Osteogenic differentiation assay
BMSCs in different groups were cultured in six-well plates containing osteogenic differentiation medium (Cyagen, Suzhou, China). Media were changed every 3 days for 3 weeks. After rinsing, cells were fixed with 4% paraformaldehyde. Mineralized nodules were observed by staining with a 1% alizarin red solution (Cyagen, Suzhou, China) following manufacturer instructions. ALP staining was used to investigate the osteogenesis of BMSCs after induction. Staining images were recorded under an inverted microscope, and ImageJ was used to analyze the results.
Hematoxylin and eosin (HE) staining
Paraformaldehyde was used to fix tibiae from different rats for a week. The fixed samples were washed three times to remove excess paraformaldehyde; then, the tibiae were embedded in paraffin and cut into 5-µm sections. The sections were deparaffinized in xylene and rehydrated through a graded series of ethanol.

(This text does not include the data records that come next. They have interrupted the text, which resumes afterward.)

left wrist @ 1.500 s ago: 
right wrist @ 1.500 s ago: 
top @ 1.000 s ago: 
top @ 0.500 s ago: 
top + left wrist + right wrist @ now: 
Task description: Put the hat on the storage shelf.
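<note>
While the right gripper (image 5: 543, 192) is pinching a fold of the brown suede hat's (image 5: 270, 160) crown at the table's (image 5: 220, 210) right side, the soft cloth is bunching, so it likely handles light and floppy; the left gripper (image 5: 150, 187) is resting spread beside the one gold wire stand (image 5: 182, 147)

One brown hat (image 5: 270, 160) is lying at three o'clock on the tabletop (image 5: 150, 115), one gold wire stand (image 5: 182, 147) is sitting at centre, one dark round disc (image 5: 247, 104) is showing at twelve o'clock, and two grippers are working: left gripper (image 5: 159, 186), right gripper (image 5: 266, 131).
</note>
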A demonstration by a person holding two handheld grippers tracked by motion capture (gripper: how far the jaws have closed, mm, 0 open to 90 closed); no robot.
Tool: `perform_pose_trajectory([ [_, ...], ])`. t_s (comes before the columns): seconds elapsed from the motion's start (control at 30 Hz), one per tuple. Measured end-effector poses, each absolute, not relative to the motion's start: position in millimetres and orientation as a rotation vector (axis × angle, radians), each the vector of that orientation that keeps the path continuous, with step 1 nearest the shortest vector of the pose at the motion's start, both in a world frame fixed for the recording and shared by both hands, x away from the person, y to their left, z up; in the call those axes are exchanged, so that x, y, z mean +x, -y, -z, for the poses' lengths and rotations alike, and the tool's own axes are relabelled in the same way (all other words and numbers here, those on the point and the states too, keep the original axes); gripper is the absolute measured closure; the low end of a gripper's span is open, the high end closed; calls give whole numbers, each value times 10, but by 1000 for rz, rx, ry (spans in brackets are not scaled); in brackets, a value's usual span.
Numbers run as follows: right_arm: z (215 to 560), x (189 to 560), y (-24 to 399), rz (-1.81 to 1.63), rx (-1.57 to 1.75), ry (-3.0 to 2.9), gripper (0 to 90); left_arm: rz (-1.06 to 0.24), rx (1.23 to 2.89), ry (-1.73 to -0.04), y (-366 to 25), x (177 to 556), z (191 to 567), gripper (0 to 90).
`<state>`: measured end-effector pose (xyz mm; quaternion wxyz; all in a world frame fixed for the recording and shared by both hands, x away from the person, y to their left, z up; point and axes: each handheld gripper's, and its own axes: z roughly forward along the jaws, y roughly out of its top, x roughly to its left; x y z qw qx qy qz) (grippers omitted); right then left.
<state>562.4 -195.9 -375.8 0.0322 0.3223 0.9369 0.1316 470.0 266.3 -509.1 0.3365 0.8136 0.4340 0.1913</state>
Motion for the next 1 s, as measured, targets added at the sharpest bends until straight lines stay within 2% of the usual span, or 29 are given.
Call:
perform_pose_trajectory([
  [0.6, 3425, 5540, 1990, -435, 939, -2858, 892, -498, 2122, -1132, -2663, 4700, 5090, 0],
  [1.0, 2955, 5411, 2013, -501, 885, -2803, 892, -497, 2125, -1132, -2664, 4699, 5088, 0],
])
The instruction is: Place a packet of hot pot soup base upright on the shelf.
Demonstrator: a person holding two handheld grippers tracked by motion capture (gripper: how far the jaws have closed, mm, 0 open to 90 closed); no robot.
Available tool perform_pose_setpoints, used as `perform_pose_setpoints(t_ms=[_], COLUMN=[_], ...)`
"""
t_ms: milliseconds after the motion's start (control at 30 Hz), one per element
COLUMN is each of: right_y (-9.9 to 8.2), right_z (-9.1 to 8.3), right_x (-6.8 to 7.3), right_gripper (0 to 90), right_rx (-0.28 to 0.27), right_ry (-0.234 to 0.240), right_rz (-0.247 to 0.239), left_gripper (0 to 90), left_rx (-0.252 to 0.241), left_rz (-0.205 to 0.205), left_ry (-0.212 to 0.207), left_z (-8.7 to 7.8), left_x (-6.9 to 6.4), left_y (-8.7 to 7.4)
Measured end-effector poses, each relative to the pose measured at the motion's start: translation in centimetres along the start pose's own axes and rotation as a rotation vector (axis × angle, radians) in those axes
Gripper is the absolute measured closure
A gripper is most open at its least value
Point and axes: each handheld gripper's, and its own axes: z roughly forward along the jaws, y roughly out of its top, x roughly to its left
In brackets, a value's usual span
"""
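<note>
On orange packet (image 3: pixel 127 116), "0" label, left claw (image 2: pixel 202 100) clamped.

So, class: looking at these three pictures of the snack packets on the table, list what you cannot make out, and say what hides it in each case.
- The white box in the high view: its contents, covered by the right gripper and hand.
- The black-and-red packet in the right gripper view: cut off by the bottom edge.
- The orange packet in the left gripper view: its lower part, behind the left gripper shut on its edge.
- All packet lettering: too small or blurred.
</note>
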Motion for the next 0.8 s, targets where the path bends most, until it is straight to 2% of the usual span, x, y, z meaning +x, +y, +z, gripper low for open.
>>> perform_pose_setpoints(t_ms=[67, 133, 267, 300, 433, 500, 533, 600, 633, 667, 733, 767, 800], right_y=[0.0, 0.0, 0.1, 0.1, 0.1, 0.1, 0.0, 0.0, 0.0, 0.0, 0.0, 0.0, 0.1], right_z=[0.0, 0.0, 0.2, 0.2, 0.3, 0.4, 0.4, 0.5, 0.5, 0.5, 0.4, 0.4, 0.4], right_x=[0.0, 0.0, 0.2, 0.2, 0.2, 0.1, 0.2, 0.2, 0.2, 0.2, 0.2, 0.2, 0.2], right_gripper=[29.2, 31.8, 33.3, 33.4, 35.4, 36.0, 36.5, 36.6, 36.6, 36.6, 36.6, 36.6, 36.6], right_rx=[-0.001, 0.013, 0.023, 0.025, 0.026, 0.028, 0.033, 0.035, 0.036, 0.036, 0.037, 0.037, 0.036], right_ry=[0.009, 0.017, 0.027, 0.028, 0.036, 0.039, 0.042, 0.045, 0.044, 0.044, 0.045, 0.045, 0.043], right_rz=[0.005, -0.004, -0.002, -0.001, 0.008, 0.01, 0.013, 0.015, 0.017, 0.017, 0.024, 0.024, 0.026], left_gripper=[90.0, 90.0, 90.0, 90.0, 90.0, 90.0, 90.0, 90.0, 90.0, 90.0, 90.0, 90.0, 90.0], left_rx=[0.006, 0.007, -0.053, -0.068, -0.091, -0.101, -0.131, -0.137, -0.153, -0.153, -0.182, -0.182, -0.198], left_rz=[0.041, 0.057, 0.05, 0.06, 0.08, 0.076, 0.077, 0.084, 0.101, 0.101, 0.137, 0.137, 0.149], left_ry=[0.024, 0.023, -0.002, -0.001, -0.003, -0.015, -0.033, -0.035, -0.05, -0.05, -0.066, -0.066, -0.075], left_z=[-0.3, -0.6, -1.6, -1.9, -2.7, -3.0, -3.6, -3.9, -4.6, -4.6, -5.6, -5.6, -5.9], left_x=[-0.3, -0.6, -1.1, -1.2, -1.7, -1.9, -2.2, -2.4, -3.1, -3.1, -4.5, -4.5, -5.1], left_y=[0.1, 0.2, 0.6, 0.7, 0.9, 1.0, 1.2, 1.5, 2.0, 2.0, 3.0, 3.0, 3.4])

Hematoxylin and eosin (HE) staining was performed according to manufacturer instructions. Microscopy was used to observe the morphology of cancellous bone in the tibia. We used the left hind leg of rats for HE staining, and all the group tested on the same side.
Transfection of miRNA mimics and inhibitor
According to manufacturer instructions, miR-186 mimics and inhibitors and negative control (50 nM) were purchase from Sangon Biotech and transfected into BMSCs using Lipofectamine™ 2000 Transfection Reagent. Target gene expressions were evaluated using RT-PCR; luciferase intensity was measured using a Dual Luciferase Reporter Assay System 48 hours’ post-transfection. qPCR was used to evaluate the transfection efficiency of miR-186 mimics and inhibitor. The negative control of miR-186 mimics was sense UUCUCCGAACGUGUCACGUTT, antisense ACGUGACACGUU CGG AGA ATT. The negative control of miR-186 inhibitor was CAGUACUUUUGUGUAGUACAA.
Western blotting assay
Protein from cells or bone tissues were extracted using RIPA buffer. Then, 10% SDS-PAGE was used to separate protein lysates. Proteins were electrophoretically transferred to 0.22-µm polyvinylidene difluoride membranes (PVDF, Millipore, USA). The membranes were blocked with 5% milk-TBST for 1 hour at room temperature and incubated overnight at 4 °C with primary antibodies against BMP2 (Abcam, ab214821), RANKL (Abcam, ab239607), YAP (CST, 14074) and β-Actin (CST, 3700) at a 1/1,000 dilution. The membranes were then incubated for 1 hour at room temperature with HRP-linked antibody at a 1/5,000 dilution, and TBST was used to wash the membrane. The band was detected by chemiluminescence and analyzed using ImageJ software.
Dual Luciferase reporter assay
PCR product containing the 5’-flanking sequence of the MOB1 promoter was first inserted into a pGL3-basic vector. Then, 200 ng pGL3-MOB1 Promoter, along with 40 ng pRL-TK Vector (E2241, Promega) were respectively transfected into BMSCs using Lipofectamine 2000. A Dual Luciferase Reporter Assay System was used to detect luciferase intensity. Firefly luciferase activity was normalized to renilla luciferase activity for each transfected well.
SPSS 19.0 statistical software package was used to perform statistical analyses. Analysis of variance was used to detect significant differences between groups. Post hoc multiple comparison test (Fisher’s least significant difference [LSD] test and Tukey's test) was performed for the statistical analysis between every two groups. We used the two independent samples t-test to evaluate results between two groups. Results are reported as means ± SD. Two-tailed P-values 0.05 or less were considered significant.